Task to complete:
Up to and including the line that contains "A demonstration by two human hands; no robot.", return every line from the start of the data, unchanged.

Collection entries
──────
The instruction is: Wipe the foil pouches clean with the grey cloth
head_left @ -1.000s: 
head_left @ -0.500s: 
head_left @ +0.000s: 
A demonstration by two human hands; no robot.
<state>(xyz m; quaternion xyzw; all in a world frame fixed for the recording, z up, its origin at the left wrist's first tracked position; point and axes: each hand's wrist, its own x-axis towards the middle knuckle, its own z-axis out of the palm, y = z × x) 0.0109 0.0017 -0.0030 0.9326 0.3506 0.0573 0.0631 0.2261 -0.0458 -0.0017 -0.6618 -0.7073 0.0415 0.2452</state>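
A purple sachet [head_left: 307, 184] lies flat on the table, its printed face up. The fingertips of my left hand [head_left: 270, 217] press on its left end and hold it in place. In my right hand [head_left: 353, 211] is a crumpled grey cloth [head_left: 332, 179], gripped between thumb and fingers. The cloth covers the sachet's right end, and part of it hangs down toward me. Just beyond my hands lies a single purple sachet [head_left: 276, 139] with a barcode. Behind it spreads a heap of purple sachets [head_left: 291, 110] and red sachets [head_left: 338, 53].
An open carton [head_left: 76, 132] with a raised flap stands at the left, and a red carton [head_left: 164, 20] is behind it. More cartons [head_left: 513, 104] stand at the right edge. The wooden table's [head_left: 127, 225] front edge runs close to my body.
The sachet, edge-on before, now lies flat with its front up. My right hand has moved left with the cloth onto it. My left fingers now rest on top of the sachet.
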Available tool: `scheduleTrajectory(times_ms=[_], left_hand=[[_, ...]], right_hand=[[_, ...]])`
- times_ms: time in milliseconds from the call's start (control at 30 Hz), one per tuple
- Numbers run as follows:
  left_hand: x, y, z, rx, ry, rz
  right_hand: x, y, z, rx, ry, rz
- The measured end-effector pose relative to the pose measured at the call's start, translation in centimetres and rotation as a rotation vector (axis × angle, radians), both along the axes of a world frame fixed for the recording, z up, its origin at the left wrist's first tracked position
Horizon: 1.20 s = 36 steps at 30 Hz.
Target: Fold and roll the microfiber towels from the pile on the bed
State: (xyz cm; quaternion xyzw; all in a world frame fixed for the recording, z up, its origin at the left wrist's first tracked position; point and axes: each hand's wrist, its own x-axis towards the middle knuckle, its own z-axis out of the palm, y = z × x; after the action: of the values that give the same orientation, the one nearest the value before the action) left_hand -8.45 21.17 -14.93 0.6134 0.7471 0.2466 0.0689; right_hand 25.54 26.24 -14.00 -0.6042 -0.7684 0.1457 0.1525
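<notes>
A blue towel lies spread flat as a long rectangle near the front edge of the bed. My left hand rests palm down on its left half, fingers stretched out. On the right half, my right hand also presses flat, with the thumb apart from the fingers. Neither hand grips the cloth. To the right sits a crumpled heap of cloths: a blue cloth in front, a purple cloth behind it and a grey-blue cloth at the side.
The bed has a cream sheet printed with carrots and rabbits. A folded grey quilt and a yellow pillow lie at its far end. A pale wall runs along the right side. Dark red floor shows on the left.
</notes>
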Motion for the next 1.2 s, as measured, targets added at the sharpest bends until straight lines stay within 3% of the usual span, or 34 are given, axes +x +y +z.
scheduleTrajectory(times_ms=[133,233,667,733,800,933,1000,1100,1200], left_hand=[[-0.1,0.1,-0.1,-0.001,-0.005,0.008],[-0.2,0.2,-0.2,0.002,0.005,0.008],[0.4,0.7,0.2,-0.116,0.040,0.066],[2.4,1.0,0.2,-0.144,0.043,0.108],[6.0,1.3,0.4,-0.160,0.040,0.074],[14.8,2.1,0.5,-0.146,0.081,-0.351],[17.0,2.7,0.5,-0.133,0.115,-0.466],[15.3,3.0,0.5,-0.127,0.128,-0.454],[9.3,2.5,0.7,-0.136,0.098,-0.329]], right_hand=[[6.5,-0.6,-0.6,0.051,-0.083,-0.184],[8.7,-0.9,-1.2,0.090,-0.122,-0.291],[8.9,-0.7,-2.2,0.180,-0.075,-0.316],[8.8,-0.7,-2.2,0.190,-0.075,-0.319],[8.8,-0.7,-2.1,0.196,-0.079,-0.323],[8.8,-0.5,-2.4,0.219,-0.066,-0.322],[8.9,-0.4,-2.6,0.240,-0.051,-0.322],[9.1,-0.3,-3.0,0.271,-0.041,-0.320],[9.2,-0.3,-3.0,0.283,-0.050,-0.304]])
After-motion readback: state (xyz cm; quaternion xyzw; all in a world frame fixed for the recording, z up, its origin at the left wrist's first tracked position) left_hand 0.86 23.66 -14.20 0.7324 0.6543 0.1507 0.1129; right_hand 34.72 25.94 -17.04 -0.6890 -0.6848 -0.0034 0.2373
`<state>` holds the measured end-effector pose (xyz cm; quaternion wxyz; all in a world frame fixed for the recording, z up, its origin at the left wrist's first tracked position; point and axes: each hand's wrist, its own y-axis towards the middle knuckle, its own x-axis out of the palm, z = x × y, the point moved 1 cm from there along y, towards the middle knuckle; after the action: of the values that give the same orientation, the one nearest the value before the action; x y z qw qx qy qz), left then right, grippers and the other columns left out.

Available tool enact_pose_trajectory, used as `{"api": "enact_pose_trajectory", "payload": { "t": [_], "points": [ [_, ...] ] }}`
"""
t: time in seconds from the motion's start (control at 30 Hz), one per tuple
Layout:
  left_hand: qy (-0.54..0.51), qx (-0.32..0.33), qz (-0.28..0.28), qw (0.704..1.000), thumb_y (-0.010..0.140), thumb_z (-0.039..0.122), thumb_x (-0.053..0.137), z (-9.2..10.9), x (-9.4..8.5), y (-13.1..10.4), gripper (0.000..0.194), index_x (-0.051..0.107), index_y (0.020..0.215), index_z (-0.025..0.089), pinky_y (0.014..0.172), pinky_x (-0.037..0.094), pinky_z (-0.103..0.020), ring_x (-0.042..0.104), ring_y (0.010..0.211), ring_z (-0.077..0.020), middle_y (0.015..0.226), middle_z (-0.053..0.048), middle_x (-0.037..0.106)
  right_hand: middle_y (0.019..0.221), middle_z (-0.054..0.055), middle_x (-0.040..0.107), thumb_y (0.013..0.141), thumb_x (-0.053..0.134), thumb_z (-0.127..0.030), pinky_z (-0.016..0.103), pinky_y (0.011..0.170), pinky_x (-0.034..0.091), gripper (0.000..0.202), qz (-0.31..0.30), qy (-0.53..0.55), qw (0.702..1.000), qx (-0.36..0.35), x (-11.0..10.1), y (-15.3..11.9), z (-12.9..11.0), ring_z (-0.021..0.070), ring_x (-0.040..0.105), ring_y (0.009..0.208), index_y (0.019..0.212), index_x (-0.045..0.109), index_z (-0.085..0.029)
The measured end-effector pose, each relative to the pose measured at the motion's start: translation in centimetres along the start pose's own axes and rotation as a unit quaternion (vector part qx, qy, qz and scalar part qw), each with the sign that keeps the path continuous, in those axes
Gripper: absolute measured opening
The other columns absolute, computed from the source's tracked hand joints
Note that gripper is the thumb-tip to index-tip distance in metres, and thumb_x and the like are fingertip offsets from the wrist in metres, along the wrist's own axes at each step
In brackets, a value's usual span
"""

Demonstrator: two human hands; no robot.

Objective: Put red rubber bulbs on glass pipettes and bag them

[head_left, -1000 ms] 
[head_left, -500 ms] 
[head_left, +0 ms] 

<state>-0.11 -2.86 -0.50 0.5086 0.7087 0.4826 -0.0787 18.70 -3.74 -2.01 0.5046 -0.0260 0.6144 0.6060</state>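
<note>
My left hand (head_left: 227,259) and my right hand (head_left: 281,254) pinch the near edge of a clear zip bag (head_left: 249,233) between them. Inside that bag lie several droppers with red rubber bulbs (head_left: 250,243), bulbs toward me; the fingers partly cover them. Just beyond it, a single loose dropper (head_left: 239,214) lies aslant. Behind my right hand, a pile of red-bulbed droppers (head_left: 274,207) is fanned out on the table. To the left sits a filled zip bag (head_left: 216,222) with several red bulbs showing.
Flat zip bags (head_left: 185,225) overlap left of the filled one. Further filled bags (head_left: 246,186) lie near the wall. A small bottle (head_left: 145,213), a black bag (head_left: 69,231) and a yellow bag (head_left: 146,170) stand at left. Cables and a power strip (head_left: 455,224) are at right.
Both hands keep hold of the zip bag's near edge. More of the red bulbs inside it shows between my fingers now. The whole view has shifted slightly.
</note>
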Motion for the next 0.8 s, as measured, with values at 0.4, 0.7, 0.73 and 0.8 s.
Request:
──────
Response to the exercise:
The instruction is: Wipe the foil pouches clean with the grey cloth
head_left @ -1.000s: 
head_left @ -0.500s: 
head_left @ +0.000s: 
A demonstration by two human hands; no robot.

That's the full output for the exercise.